### Problem requirements
What is needed is an exact transcription of every record below.

Records provided START

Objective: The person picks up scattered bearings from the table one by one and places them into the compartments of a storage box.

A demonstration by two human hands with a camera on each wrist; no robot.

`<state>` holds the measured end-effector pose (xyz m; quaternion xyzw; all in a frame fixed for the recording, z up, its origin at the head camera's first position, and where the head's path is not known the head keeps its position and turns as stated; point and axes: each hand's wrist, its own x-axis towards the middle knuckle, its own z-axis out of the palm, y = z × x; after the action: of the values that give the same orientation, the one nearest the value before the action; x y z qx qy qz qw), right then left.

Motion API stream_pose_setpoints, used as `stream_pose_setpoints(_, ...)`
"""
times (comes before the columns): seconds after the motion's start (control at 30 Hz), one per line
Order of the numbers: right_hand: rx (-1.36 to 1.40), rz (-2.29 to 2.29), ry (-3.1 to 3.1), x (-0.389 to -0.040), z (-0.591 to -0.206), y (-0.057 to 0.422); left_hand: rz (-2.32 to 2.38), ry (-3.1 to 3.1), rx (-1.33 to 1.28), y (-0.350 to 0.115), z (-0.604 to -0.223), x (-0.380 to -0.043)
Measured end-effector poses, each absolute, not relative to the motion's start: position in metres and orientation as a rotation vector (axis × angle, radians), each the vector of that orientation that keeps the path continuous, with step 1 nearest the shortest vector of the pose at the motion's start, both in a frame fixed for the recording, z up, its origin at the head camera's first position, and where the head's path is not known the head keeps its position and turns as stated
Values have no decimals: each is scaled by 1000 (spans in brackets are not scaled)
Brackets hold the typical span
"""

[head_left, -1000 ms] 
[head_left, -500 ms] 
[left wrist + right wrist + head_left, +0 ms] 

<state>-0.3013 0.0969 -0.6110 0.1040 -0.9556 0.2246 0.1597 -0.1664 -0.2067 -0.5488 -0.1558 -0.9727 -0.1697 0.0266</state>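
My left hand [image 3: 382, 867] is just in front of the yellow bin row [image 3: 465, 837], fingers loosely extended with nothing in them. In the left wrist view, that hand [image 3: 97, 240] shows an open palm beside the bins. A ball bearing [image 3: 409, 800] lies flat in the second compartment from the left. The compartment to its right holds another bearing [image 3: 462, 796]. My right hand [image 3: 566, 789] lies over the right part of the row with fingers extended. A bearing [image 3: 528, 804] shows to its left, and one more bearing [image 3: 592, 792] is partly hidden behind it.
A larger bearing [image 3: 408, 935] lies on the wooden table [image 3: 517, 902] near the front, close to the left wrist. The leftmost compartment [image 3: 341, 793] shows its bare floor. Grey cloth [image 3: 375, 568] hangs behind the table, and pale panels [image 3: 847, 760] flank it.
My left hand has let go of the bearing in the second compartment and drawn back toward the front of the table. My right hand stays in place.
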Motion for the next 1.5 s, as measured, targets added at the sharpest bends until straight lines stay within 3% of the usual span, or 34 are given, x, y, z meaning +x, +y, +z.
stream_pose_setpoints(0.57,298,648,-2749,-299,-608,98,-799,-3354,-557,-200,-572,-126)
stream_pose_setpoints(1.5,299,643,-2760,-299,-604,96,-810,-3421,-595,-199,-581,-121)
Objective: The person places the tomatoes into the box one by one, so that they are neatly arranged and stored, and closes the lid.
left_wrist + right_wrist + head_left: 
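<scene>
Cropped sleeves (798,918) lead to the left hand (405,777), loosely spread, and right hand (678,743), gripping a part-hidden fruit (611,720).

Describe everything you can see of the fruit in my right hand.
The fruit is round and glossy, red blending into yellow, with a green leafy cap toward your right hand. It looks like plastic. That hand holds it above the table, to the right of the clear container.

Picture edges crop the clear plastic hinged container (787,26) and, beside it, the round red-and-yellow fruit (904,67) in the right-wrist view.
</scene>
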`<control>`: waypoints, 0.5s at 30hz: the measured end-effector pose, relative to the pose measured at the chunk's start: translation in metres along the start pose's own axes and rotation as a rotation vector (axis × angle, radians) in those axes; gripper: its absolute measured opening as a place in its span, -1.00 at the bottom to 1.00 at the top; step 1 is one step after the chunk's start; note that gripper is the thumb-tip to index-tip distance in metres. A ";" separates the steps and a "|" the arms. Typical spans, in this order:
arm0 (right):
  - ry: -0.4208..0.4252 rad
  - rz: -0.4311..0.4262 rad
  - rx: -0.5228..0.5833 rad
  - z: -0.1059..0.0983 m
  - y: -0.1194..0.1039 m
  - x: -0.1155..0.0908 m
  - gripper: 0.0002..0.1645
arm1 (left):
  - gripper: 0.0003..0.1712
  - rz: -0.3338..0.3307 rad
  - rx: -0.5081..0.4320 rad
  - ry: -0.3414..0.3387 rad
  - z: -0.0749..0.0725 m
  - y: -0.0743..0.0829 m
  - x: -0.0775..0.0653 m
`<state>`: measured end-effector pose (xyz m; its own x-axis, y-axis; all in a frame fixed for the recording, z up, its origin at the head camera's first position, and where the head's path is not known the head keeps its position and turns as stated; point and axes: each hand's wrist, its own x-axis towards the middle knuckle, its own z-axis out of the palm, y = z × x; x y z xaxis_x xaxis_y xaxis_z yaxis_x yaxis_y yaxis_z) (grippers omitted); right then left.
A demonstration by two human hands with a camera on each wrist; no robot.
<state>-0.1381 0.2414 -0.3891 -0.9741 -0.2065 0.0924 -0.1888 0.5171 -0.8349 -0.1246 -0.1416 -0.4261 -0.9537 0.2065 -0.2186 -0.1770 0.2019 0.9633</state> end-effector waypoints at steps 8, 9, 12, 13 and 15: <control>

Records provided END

### Solution to this problem
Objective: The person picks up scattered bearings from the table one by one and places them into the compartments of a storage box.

A demonstration by two human hands with a camera on each wrist; no robot.

`<state>` holds the measured end-effector pose (xyz m; quaternion xyzw; all in a frame fixed for the recording, z up, its origin at the head camera's first position, and where the head's path is not known the head keeps its position and turns as stated; point and axes: each hand's wrist, its own x-axis towards the middle knuckle, its own z-axis out of the palm, y = z × x; after the action: of the values that give the same orientation, the one nearest the value before the action; x y z qx qy qz qw), right then left.

Motion API stream_pose_setpoints, used as `stream_pose_setpoints(_, ...)`
"""
times (comes before the columns): seconds after the motion's start (control at 30 Hz), one per line
Order of the numbers: right_hand: rx (-1.36 to 1.40), rz (-2.29 to 2.29), ry (-3.1 to 3.1), x (-0.389 to -0.040), z (-0.591 to -0.206), y (-0.057 to 0.422); left_hand: rz (-2.32 to 2.38), ry (-3.1 to 3.1), rx (-1.33 to 1.28), y (-0.350 to 0.115), z (-0.604 to -0.223), x (-0.380 to -0.043)
Measured end-effector poses, each absolute, not relative to the motion's start: position in metres and orientation as a rotation vector (axis × angle, radians), each the vector of that orientation that keeps the path continuous, with step 1 nearest the shortest vector of the pose at the motion's start, both in a frame fixed for the recording, z up, its origin at the head camera's first position, and where the head's path is not known the head keeps its position and turns as stated
Values have no decimals: each is scaled by 1000 (spans in brackets are not scaled)
Brackets hold the typical span
"""

[head_left, -1000 ms] 
[head_left, -500 ms] 
[left wrist + right wrist + head_left, +0 ms] 

<state>-0.3013 0.0969 -0.6110 0.1040 -0.9556 0.2246 0.1597 -0.1664 -0.2067 -0.5488 -0.1558 -0.9727 -0.1697 0.0266</state>
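My left hand [image 3: 382, 867] is just in front of the yellow bin row [image 3: 465, 837], fingers loosely extended with nothing in them. In the left wrist view, that hand [image 3: 97, 240] shows an open palm beside the bins. A ball bearing [image 3: 409, 800] lies flat in the second compartment from the left. The compartment to its right holds another bearing [image 3: 462, 796]. My right hand [image 3: 566, 789] lies over the right part of the row with fingers extended. A bearing [image 3: 528, 804] shows to its left, and one more bearing [image 3: 592, 792] is partly hidden behind it.
A larger bearing [image 3: 408, 935] lies on the wooden table [image 3: 517, 902] near the front, close to the left wrist. The leftmost compartment [image 3: 341, 793] shows its bare floor. Grey cloth [image 3: 375, 568] hangs behind the table, and pale panels [image 3: 847, 760] flank it.
My left hand has let go of the bearing in the second compartment and drawn back toward the front of the table. My right hand stays in place.
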Motion for the next 1.5 s, as measured, targets added at the sharpest bends until straight lines stay within 3% of the usual span, or 34 are given, x, y, z meaning +x, +y, +z.
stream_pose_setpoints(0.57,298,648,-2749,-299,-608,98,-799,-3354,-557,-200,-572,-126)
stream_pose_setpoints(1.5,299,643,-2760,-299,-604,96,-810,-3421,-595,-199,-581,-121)
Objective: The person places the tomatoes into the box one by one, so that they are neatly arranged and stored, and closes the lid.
left_wrist + right_wrist + head_left: 
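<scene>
Cropped sleeves (798,918) lead to the left hand (405,777), loosely spread, and right hand (678,743), gripping a part-hidden fruit (611,720).

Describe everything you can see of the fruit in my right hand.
The fruit is round and glossy, red blending into yellow, with a green leafy cap toward your right hand. It looks like plastic. That hand holds it above the table, to the right of the clear container.

Picture edges crop the clear plastic hinged container (787,26) and, beside it, the round red-and-yellow fruit (904,67) in the right-wrist view.
</scene>
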`<control>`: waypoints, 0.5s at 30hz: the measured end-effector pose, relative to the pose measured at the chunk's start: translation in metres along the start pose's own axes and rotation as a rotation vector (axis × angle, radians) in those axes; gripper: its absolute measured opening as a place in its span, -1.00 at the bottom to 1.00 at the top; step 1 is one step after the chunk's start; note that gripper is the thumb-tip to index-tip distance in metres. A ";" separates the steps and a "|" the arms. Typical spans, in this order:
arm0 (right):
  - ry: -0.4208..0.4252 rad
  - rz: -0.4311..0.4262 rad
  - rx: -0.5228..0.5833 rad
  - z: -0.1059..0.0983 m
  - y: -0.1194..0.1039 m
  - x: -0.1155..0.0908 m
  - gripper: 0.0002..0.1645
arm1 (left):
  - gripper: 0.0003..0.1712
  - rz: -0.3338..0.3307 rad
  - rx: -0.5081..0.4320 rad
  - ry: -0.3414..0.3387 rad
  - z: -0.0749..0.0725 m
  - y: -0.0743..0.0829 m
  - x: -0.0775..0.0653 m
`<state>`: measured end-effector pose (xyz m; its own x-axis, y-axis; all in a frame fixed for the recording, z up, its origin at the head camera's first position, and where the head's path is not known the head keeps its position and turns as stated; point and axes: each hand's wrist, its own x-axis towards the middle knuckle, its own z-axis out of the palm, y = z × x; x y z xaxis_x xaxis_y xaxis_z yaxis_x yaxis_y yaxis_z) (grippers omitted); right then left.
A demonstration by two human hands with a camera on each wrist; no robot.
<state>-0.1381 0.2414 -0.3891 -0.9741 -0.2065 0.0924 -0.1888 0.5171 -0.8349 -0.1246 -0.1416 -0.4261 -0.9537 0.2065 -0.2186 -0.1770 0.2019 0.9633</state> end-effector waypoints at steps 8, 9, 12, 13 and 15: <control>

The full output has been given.